-- Data excerpts follows --
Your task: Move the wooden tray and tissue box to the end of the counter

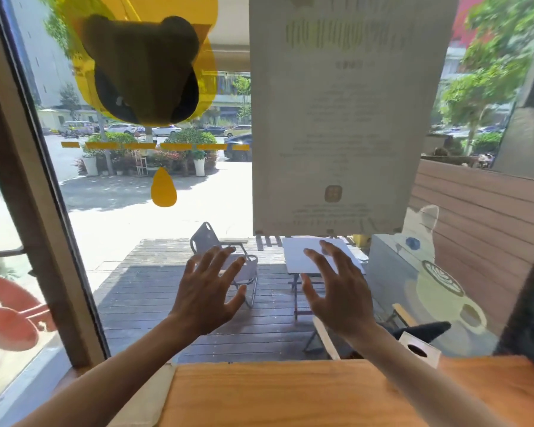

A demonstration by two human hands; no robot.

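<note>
1. The tissue box (420, 349) sits at the far right edge of the wooden counter (290, 396), against the window; I see only its pale top with a dark oval slot, and my right forearm cuts off its left side.
2. A dark, pointed, furry shape (426, 329) lies just behind the box; I cannot tell what it is.
3. I cannot make out a wooden tray as something apart from the counter; the orange-brown surface fills the bottom of the view and runs off the lower edge.
4. My left hand (207, 291) is raised in front of the glass, fingers spread wide, holding nothing.
5. My right hand (336, 291) is raised beside it, fingers also spread and empty, well above the counter and apart from the box.
6. A pale cloth or paper (145, 402) lies at the counter's left end, partly under my left arm.
7. A white sheet (336, 118) hangs on the window; its print is too blurred to read.
8. A yellow sticker with a brown bear shape (139, 66) is cut off at the top.
9. Outside, a folding chair (216, 251) and a white table (305, 257) stand on decking, partly hidden by my hands.
</note>
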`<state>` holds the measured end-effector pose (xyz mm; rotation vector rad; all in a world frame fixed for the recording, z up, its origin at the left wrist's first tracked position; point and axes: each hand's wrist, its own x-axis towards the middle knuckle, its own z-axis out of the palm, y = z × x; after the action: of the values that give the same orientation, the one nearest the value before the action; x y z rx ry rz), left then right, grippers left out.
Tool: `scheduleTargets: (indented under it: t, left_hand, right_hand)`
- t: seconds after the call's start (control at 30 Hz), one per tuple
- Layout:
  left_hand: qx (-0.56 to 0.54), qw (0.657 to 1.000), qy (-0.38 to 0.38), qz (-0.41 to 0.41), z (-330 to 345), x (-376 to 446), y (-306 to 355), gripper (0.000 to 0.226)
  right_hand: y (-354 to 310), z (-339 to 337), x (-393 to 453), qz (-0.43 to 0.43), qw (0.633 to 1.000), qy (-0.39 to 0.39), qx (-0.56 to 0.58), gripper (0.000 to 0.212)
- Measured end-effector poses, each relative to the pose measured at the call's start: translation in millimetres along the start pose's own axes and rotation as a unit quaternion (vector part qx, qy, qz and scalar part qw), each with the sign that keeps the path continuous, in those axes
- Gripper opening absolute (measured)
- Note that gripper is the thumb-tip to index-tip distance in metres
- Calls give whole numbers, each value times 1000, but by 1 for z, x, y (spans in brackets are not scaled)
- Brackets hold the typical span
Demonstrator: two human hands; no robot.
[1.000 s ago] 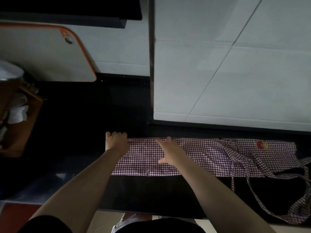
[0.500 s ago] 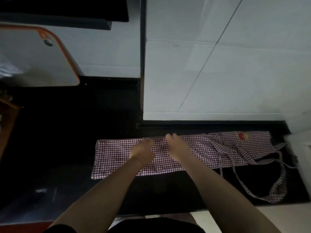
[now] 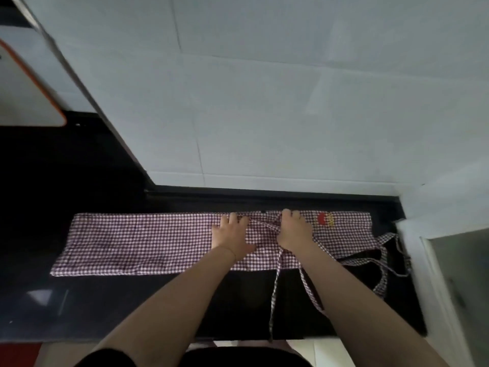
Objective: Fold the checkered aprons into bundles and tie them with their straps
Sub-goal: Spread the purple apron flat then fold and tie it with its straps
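Checkered apron, purple and white, lies folded into a long narrow strip across the dark table, its far edge running close along the foot of the white tiled wall. Near the apron's right end a small red and yellow emblem shows on the cloth. From the apron's middle two thin checkered straps trail toward the person, across the table, and one reaches past its near edge. More strap lies in loose loops off the apron's right end, on the dark surface.

Both hands rest on the apron a little right of its middle, close together but apart. The left hand lies flat on the cloth, palm down, its fingers straight and slightly spread, pointing toward the wall, the thumb out to the side. The right hand sits just beside it, nearer the emblem, where the straps gather into a bunched crossing of cloth; its fingers bend down over the apron's far edge, and whether they pinch the fabric or only press on it cannot be told from this angle. Both forearms are bare.

Left of the apron, farther back, part of a white board with an orange rim leans by the wall. Right of the apron stands a white ledge.
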<state>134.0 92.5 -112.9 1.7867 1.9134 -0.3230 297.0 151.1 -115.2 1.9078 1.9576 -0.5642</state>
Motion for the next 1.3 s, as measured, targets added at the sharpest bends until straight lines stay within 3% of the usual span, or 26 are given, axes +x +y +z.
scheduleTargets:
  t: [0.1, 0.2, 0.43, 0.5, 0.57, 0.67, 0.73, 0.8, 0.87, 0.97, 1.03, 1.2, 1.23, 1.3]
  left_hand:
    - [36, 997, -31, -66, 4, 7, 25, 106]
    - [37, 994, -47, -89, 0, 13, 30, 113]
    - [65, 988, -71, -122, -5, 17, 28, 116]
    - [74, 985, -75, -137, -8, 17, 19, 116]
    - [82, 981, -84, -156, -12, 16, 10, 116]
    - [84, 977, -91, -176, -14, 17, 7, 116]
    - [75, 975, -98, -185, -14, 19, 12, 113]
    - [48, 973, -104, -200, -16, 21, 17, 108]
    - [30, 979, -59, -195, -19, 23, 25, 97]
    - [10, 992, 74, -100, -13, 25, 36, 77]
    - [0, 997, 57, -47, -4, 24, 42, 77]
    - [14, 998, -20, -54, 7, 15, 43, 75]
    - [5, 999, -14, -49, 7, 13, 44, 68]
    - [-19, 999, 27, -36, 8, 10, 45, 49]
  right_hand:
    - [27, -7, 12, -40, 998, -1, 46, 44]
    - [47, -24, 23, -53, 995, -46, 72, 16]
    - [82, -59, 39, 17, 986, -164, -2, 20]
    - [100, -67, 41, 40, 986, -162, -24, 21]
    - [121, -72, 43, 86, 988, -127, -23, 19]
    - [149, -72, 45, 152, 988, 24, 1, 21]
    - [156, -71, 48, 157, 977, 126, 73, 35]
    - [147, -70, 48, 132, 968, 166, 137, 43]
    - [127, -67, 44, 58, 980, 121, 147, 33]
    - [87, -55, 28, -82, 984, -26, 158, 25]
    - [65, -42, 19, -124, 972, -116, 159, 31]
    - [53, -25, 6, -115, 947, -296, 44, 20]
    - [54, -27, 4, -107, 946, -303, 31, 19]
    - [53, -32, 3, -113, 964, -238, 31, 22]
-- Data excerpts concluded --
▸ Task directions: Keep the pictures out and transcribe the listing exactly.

▸ Result:
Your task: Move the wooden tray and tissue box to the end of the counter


A demonstration by two human hands; no robot.

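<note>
1. The tissue box (420, 349) sits at the far right edge of the wooden counter (290, 396), against the window; I see only its pale top with a dark oval slot, and my right forearm cuts off its left side.
2. A dark, pointed, furry shape (426, 329) lies just behind the box; I cannot tell what it is.
3. I cannot make out a wooden tray as something apart from the counter; the orange-brown surface fills the bottom of the view and runs off the lower edge.
4. My left hand (207, 291) is raised in front of the glass, fingers spread wide, holding nothing.
5. My right hand (336, 291) is raised beside it, fingers also spread and empty, well above the counter and apart from the box.
6. A pale cloth or paper (145, 402) lies at the counter's left end, partly under my left arm.
7. A white sheet (336, 118) hangs on the window; its print is too blurred to read.
8. A yellow sticker with a brown bear shape (139, 66) is cut off at the top.
9. Outside, a folding chair (216, 251) and a white table (305, 257) stand on decking, partly hidden by my hands.
</note>
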`<state>` holds the measured end-effector pose (xyz mm; rotation vector rad; all in a world frame fixed for the recording, z up, its origin at the left wrist's first tracked position; point and axes: each hand's wrist, its own x-axis towards the middle knuckle, its own z-axis out of the palm, y = z × x; after the action: of the values that give the same orientation, the one nearest the value before the action; x y z rx ry rz), left then right, grippers left out.
Tool: `scheduleTargets: (indented under it: t, left_hand, right_hand)`
- t: seconds after the call's start (control at 30 Hz), one per tuple
- Layout:
  left_hand: qx (-0.56 to 0.54), qw (0.657 to 1.000), qy (-0.38 to 0.38), qz (-0.41 to 0.41), z (-330 to 345), x (-376 to 446), y (-306 to 355), gripper (0.000 to 0.226)
  right_hand: y (-354 to 310), z (-339 to 337), x (-393 to 453), qz (-0.43 to 0.43), qw (0.633 to 1.000), qy (-0.39 to 0.39), qx (-0.56 to 0.58), gripper (0.000 to 0.212)
- Measured end-effector poses, each relative to the pose measured at the call's start: translation in millimetres along the start pose's own axes and rotation as a unit quaternion (vector part qx, qy, qz and scalar part qw), each with the sign that keeps the path continuous, in those axes
- Gripper opening absolute (measured)
- Note that gripper is the thumb-tip to index-tip distance in metres
- Calls give whole numbers, each value times 1000, but by 1 for z, x, y (spans in brackets are not scaled)
- Brackets hold the typical span
Demonstrator: two human hands; no robot.
[1.000 s ago] 
[0.500 s ago] 
[now] 
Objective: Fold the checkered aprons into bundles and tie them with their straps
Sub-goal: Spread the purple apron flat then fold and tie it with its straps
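Checkered apron, purple and white, lies folded into a long narrow strip across the dark table, its far edge running close along the foot of the white tiled wall. Near the apron's right end a small red and yellow emblem shows on the cloth. From the apron's middle two thin checkered straps trail toward the person, across the table, and one reaches past its near edge. More strap lies in loose loops off the apron's right end, on the dark surface.

Both hands rest on the apron a little right of its middle, close together but apart. The left hand lies flat on the cloth, palm down, its fingers straight and slightly spread, pointing toward the wall, the thumb out to the side. The right hand sits just beside it, nearer the emblem, where the straps gather into a bunched crossing of cloth; its fingers bend down over the apron's far edge, and whether they pinch the fabric or only press on it cannot be told from this angle. Both forearms are bare.

Left of the apron, farther back, part of a white board with an orange rim leans by the wall. Right of the apron stands a white ledge.
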<state>134.0 92.5 -112.9 1.7867 1.9134 -0.3230 297.0 151.1 -115.2 1.9078 1.9576 -0.5642</state>
Motion for the next 1.3 s, as measured, targets added at the sharpest bends until straight lines stay within 3% of the usual span, or 26 are given, axes +x +y +z.
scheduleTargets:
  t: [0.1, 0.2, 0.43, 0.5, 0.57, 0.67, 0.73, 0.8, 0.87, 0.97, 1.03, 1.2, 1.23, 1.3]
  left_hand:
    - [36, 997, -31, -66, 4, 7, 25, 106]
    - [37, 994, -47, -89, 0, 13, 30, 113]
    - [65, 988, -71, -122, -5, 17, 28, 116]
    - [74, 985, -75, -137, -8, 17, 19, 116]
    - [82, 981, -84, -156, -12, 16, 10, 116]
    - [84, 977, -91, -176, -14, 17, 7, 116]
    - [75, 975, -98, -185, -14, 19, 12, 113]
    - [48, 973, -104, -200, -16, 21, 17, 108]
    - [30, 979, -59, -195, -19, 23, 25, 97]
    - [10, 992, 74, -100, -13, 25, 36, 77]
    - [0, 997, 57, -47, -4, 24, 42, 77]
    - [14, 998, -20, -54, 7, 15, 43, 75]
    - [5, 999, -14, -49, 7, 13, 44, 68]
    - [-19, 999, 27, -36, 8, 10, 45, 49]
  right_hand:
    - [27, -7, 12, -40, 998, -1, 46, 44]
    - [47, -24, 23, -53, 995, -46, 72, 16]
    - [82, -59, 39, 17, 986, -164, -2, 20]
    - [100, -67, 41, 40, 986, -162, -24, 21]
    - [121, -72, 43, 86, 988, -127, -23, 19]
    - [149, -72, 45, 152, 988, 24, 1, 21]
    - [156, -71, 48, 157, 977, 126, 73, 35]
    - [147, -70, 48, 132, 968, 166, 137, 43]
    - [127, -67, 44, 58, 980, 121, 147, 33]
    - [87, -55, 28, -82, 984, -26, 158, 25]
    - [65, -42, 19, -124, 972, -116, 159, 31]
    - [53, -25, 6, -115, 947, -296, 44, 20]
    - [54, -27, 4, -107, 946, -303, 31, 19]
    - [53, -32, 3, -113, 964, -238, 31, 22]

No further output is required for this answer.